**AIM OF THE TASK**
Copy each line of the listing below exactly and drop the images.

**DATA PROVIDED**
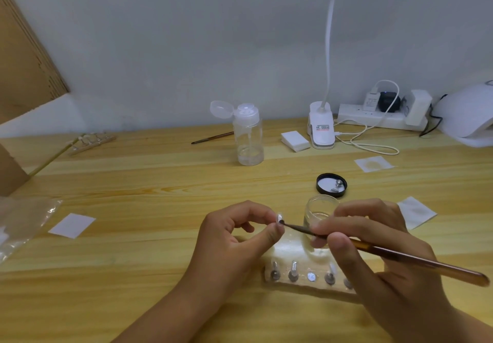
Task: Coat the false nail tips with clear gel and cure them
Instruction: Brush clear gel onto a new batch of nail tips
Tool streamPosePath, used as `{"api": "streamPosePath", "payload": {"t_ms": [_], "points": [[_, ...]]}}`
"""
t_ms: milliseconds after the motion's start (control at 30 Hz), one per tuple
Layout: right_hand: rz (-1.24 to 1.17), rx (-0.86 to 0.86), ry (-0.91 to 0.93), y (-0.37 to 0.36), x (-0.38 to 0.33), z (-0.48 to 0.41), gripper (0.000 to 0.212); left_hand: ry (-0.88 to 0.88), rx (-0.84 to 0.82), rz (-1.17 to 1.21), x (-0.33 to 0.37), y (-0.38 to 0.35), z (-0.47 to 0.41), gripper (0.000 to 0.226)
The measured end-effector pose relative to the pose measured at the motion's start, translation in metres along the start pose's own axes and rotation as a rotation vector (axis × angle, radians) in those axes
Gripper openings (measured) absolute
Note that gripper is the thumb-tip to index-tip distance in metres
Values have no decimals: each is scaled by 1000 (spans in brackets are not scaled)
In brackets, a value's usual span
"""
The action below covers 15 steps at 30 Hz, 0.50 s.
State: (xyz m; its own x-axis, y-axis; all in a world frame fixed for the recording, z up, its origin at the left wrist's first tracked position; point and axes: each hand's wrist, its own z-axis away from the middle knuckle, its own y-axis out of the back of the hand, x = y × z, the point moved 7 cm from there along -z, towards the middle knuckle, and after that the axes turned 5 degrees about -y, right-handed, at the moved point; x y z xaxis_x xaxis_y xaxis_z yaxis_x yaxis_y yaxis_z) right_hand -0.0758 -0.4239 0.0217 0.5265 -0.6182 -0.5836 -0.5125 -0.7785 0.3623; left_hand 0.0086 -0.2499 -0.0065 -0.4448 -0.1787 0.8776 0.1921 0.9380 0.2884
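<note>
Everything is carried on a pale wooden bench. Above its near edge the right hand is curled round a gel brush. The brush's long axis is laid from lower right to upper left, with the amber handle trailing right and the dark bristles pointed left. The left hand is held apart from the right. An open glass jar is seen just behind the hands. A clear nail tip is pinched upright between the left thumb and forefinger and is touched by the bristles.
</note>
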Motion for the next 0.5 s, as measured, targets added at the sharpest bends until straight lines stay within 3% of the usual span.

**RESPONSE AREA**
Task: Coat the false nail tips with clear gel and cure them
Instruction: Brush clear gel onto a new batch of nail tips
Tool streamPosePath, used as `{"api": "streamPosePath", "payload": {"t_ms": [_], "points": [[_, ...]]}}`
"""
t_ms: milliseconds after the motion's start (control at 30 Hz), one per tuple
Layout: right_hand: rz (-1.24 to 1.17), rx (-0.86 to 0.86), ry (-0.91 to 0.93), y (-0.37 to 0.36), x (-0.38 to 0.33), z (-0.48 to 0.41), gripper (0.000 to 0.212); left_hand: ry (-0.88 to 0.88), rx (-0.84 to 0.82), rz (-1.17 to 1.21), x (-0.33 to 0.37), y (-0.38 to 0.35), z (-0.47 to 0.41), gripper (0.000 to 0.226)
The measured end-effector pose relative to the pose measured at the motion's start, translation in metres along the start pose's own axes and rotation as a rotation vector (axis × angle, radians) in those axes
Gripper openings (measured) absolute
Note that gripper is the thumb-tip to index-tip distance in metres
Values have no decimals: each is scaled by 1000 (spans in brackets are not scaled)
In brackets, a value's usual span
"""
The action below covers 15 steps at 30 Hz, 0.50 s.
State: (xyz m; its own x-axis, y-axis; all in a world frame fixed for the recording, z up, its origin at the left wrist's first tracked position; point and axes: each hand's wrist, its own z-axis away from the middle knuckle, its own y-axis out of the back of the hand, x = y × z, the point moved 7 cm from there along -z, towards the middle knuckle, and after that the axes turned 5 degrees about -y, right-handed, at the moved point; x y z xaxis_x xaxis_y xaxis_z yaxis_x yaxis_y yaxis_z) right_hand -0.0758 -0.4239 0.0217 0.5265 -0.6182 -0.5836 -0.5125 -0.7785 0.3623; left_hand 0.0086 -0.2499 -0.0065 -0.4448 -0.1787 0.8776 0.1921 0.9380 0.2884
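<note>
Everything is carried on a pale wooden bench. Above its near edge the right hand is curled round a gel brush. The brush's long axis is laid from lower right to upper left, with the amber handle trailing right and the dark bristles pointed left. The left hand is held apart from the right. An open glass jar is seen just behind the hands. A clear nail tip is pinched upright between the left thumb and forefinger and is touched by the bristles.
</note>
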Motion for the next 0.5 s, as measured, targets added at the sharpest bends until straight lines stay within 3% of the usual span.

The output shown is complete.